The second argument backlog to this function specifies the maximum number of connections the kernel should queue for this socket.

This function is normally called after both the socket and bind functions and must be called before calling the accept function.

Connection queues *¶

To understand the backlog argument, we must realize that for a given listening socket, the kernel maintains two queues:

An incomplete connection queue, which contains an entry for each SYN that has arrived from a client for which the server is awaiting completion of the TCP three-way handshake. These sockets are in the SYN_RCVD state (Figure 2.4).
A completed connection queue, which contains an entry for each client with whom the TCP three-way handshake has completed. These sockets are in the ESTABLISHED state (Figure 2.4).

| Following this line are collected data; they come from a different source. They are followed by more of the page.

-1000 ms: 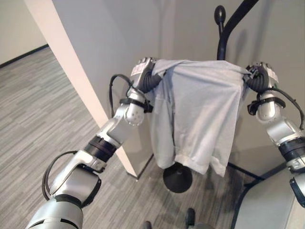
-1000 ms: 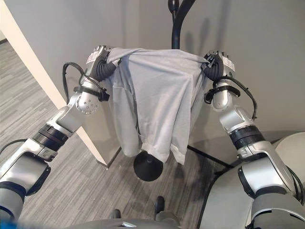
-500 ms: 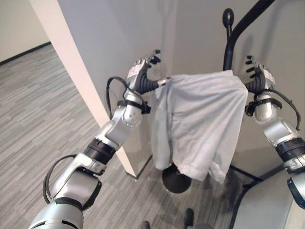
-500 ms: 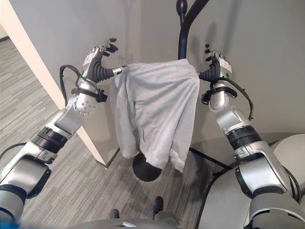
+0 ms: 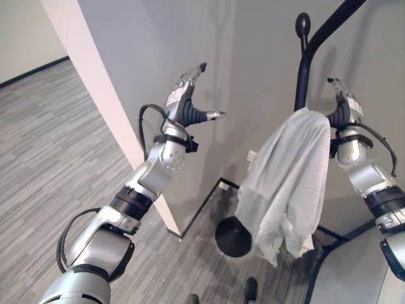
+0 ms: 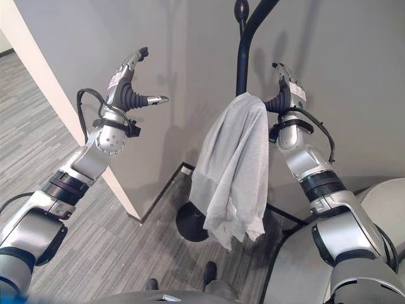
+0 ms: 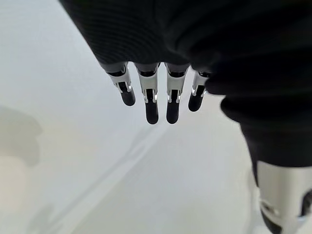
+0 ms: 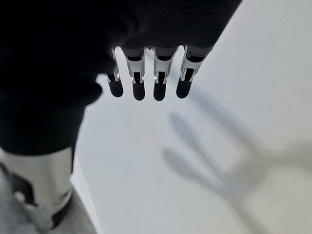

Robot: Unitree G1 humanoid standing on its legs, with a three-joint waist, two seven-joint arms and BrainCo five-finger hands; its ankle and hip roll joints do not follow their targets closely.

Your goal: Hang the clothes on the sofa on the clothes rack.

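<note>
1. The robot's left hand (image 5: 185, 104) is reaching up in front of the pale grey wall (image 5: 158, 50), well apart from the garment off to its right side. Its silver, dark-tipped fingers (image 7: 151, 105) are stretching out straight with the thumb spread apart from them, released and holding nothing.
2. The robot's right hand (image 6: 283, 88) is rising just beside the top of the garment, on the garment's right side. Its fingers (image 8: 139, 90) are also pointing straight up toward the wall, relaxed and gripping nothing. In its wrist view a strip of grey fabric is showing next to the thumb, but I cannot tell whether the thumb is touching it.
3. The light grey, crumpled cloth garment (image 6: 231, 171) is hanging bunched in a long drape between the two hands, far closer to the right one. Its top is sitting against the pole just below the right hand's fingers, and its lower folds are dangling down over the rack's base.
4. The black metal clothes rack (image 5: 302, 69), a slim curved pole with a rounded knob on top, is standing just past the garment, rising beside the right hand; its round black base (image 5: 231, 237) is resting on the grey striped floor (image 5: 50, 158) below.
5. Beyond the left hand, a cream-coloured wall edge (image 5: 88, 82) is running down to the floor.
</note>
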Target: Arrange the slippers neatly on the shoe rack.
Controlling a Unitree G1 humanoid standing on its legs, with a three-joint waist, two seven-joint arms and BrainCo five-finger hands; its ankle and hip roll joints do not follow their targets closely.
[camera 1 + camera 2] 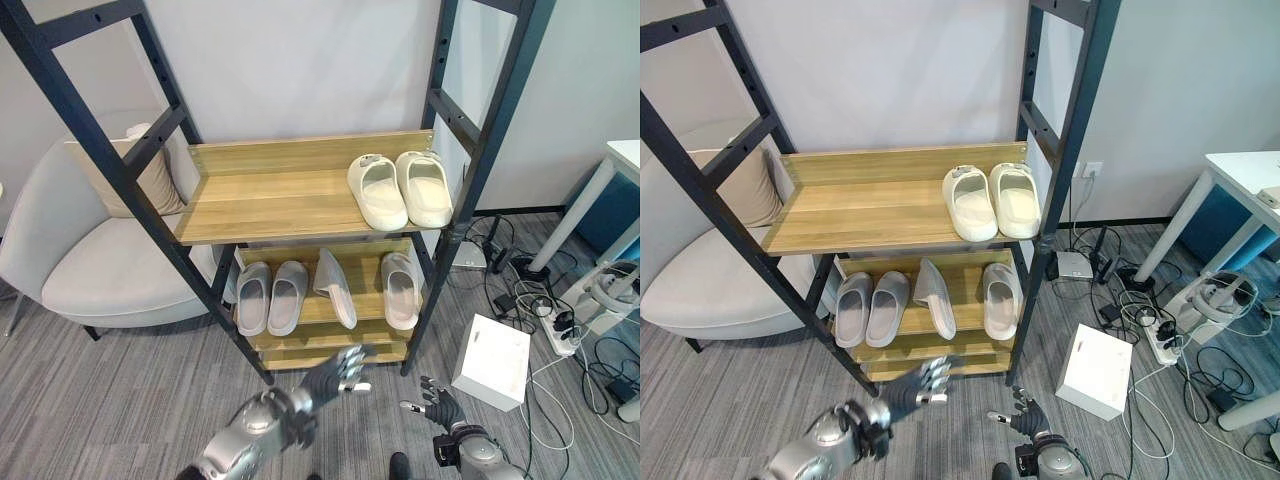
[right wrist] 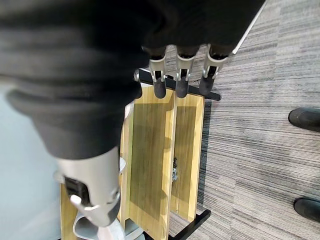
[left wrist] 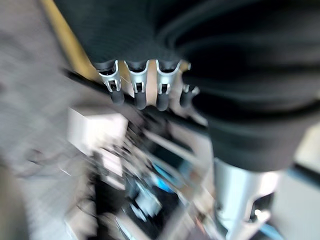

These two queues are depicted in the figure below:

When an entry is created on the incomplete queue, the parameters from the listen socket are copied over to the newly created connection. The connection creation mechanism is completely automatic; the server process is not involved.

Packet exchanges during conenction establishment *¶

The following figure depicts the packets exchanged during the connection establishment with these two queues:

When a SYN arrives from a client, TCP creates a new entry on the incomplete queue and then responds with the second segment of the three-way handshake: the server's SYN with an ACK of the client's SYN (Section 2.6).
This entry will remain on the incomplete queue, until:
- The third segment of the three-way handshake arrives (the client's ACK of the server's SYN), or
- The entry times out. (Berkeley-derived implementations have a timeout of 75 seconds for these incomplete entries.)
If the three-way handshake completes normally, the entry moves from the incomplete queue to the end of the completed queue.
When the process calls accept:
- The first entry on the completed queue is returned to the process, or
- If the queue is empty, the process is put to sleep until an entry is placed onto the completed queue.

The backlog argument *¶

Several points to consider when handling the two queues:

Sum of both queues. The backlog argument to the listen function has historically specified the maximum value for the sum of both queues.
Multiplied by 1.5. Berkeley-derived implementations add a fudge factor to the backlog: It is multiplied by 1.5.
- If the backlog specifies the maximum number of completed connections the kernel will queue for a socket, then the reason for the fudge factor is to take into account incomplete connections on the queue.
Do not specify value of 0 for backlog, as different implementations interpret this differently (Figure 4.10). If you do not want any clients connecting to your listening socket, close the listening socket.
One RTT. If the three-way handshake completes normally (no lost segments and no retransmissions), an entry remains on the incomplete connection queue for one RTT.
Configurable maximum value. Many current systems allow the administrator to modify the maximum value for the backlog. Historically, sample code always shows a backlog of 5 (which is adequate today).
What value should the application specify for the backlog (5 is often inadequate)? There is no easy answer to this.
- HTTP servers now specify a larger value, but if the value specified is a constant in the source code, to increase the constant requires recompiling the server.
- Another method is to allow a command-line option or an environment variable to override the default. It is always acceptable to specify a value that is larger than supported by the kernel, as the kernel should silently truncate the value to the maximum value that it supports, without returning an error. The following example is the wrapper function for listen which allows the environment variable LISTENQ to override the value specified by the caller:

lib/wrapsock.c#L166

void
Listen(int fd, int backlog)
{
    char    *ptr;

        /* can override 2nd argument with environment variable */
    if ( (ptr = getenv("LISTENQ")) != NULL)
        backlog = atoi(ptr);

    if (listen(fd, backlog) < 0)
        err_sys("listen error");
}
/* end Listen */

Fixed number of connections. Historically the reason for queuing a fixed number of connections is to handle the case of the server process being busy between successive calls to accept. This implies that of the two queues, the completed queue should normally have more entries than the incomplete queue. Again, busy Web servers have shown that this is false. The reason for specifying a large backlog is because the incomplete connection queue can grow as client SYNs arrive, waiting for completion of the three-way handshake.
No RST sent if queues are full. If the queues are full when a client SYN arrives, TCP ignores the arriving SYN; it does not send an RST. This is because the condition is considered temporary, and the client TCP will retransmit its SYN, hopefully finding room on the queue in the near future. If the server TCP immediately responded with an RST, the client's connect would return an error, forcing the application to handle this condition instead of letting TCP's normal retransmission take over. Also, the client could not differentiate between an RST in response to a SYN meaning "there is no server at this port" versus "there is a server at this port but its queues are full."
Data queued in the socket's receive buffer. Data that arrives after the three-way handshake completes, but before the server calls accept, should be queued by the server TCP, up to the size of the connected socket's receive buffer.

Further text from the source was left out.